Vitamin D deficiency remains the main cause of rickets among young infants in most countries, because breast milk is low in vitamin D and social customs and climatic conditions can prevent adequate UVB exposure. In sunny countries such as Nigeria, South Africa, and Bangladesh where the disease occurs among older toddlers and children, it has been attributed to low dietary calcium intakes, which are characteristic of cereal-based diets with limited access to dairy products.

Rickets was formerly a major public health problem among the US population; in Denver where ultraviolet rays are approximately 20% stronger than at sea level on the same latitude almost two thirds of 500 children had mild rickets in the late 1920s. An increase in the proportion of animal protein in the 20th century American diet coupled with increased consumption of milk fortified with relatively small quantities of vitamin D coincided with a dramatic decline in the number of rickets cases.

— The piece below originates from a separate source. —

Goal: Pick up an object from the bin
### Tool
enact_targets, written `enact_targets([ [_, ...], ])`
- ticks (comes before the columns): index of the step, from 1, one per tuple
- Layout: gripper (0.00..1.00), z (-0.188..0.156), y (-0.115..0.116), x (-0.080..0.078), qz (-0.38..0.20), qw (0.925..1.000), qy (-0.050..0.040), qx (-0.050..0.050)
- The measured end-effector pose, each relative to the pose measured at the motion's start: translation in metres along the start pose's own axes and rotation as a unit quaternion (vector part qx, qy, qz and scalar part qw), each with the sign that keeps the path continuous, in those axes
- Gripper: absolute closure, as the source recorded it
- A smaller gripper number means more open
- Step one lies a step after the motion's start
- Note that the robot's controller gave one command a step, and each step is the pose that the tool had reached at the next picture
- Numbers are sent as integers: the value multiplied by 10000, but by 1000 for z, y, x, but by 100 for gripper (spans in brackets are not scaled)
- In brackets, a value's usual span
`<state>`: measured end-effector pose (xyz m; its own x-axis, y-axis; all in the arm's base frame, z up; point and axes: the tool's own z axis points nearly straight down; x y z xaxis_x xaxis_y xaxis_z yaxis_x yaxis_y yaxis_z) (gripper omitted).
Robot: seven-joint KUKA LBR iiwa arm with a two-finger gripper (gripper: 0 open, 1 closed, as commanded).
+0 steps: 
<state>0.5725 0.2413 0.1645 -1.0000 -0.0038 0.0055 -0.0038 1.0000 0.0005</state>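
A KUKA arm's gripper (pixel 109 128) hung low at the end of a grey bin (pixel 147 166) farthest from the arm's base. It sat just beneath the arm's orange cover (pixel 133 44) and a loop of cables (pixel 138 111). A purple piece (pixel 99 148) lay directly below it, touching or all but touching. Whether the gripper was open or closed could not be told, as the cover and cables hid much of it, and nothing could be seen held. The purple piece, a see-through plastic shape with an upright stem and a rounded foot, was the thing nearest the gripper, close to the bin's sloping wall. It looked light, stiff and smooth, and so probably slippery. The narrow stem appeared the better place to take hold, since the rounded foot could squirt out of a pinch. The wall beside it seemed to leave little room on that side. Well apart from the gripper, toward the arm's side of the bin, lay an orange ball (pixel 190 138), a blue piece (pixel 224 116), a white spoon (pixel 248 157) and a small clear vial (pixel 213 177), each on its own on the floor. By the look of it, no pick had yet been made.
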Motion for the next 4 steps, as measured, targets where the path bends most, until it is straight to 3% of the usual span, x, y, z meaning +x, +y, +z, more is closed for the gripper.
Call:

Osteomalacia: Osteomalacia is a bone-thinning disorder that occurs exclusively in adults and is characterized by proximal muscle weakness and bone fragility. The effects of osteomalacia are thought to contribute to chronic musculoskeletal pain, there is no persuasive evidence of lower vitamin D status in chronic pain sufferers.

Adequate vitamin D may also be associated with healthy hair follicle growth cycles.

There are also associations between low 25(OH)D levels and other diseases such as:

• vascular disease

• certain cancers

• multiple sclerosis

• rheumatoid arthritis

• juvenile diabetes

• Parkinson's disease

• Alzheimer's disease

However these associations were found in observational studies and vitamin D vitamin supplements have not been demonstrated to reduce the risks of these diseases.

Research shows that dark-skinned people living in temperate climates have lower vitamin D levels. It has been suggested that dark-skinned people are less efficient at making vitamin D because melanin in the skin hinders vitamin D synthesis, however a recent study has found novel evidence that low vitamin D levels among Africans may be due to other reasons. Recent evidence implicates parathyroid hormone in adverse cardiovascular outcomes, black women have an increase in serum PTH at a lower 25(OH)D level than white women. A large scale association study of the genetic determinants of vitamin D insufficiency in Caucasians found no links to pigmentation.

The Director General of Research and Development and Chief Scientific Adviser for the UK Department of Health and NHS said that children aged six months to five years should be given vitamin D supplements—particularly during the winter. However, people who get enough vitamin D from their diet and from sunlight are not recommended for vitamin D supplements.

With an emphasis on recommending treatment and intake levels for patients at risk of deficiency listed below, a panel of experts issued a clinical guideline in 2011, stating that vitamin D2 and D3 sources are equivalent.

infants and children aged 0–1 year (400 IU)

adults aged 19–70 years (600 IU)

adults aged 70+ years (800 IU)

pregnant and lactating women (600 IU)

obese children and adults
(2-3 times more than for their respective age groups)


tolerable upper intake levels as 1,000 IU for infants up to 6 months, 1,500 IU for ages 6 months to 1 year, 2,500 IU for children aged 1–3 years, 3,000 IU for children aged 4–8 years, and 4,000 IU for everyone aged over 8 years.